HOW TO COMPLETE THIS TASK:
An unchanged copy of all the lines below is expected, and it should contain no pictures.

DATASET EXTRACT:
══════

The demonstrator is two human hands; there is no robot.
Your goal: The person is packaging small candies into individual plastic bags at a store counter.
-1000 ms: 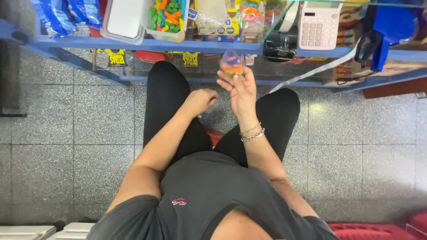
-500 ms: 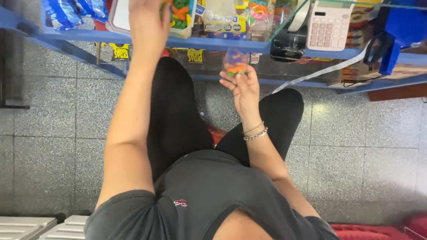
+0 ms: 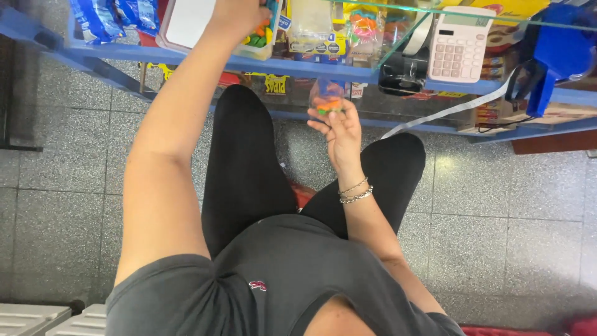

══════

FINISHED EXERCISE:
The demonstrator is two human hands; there is no robot.
Your goal: The person is packaging small candies into individual plastic bags at a store counter.
-1000 ms: 
-500 ms: 
+0 ms: 

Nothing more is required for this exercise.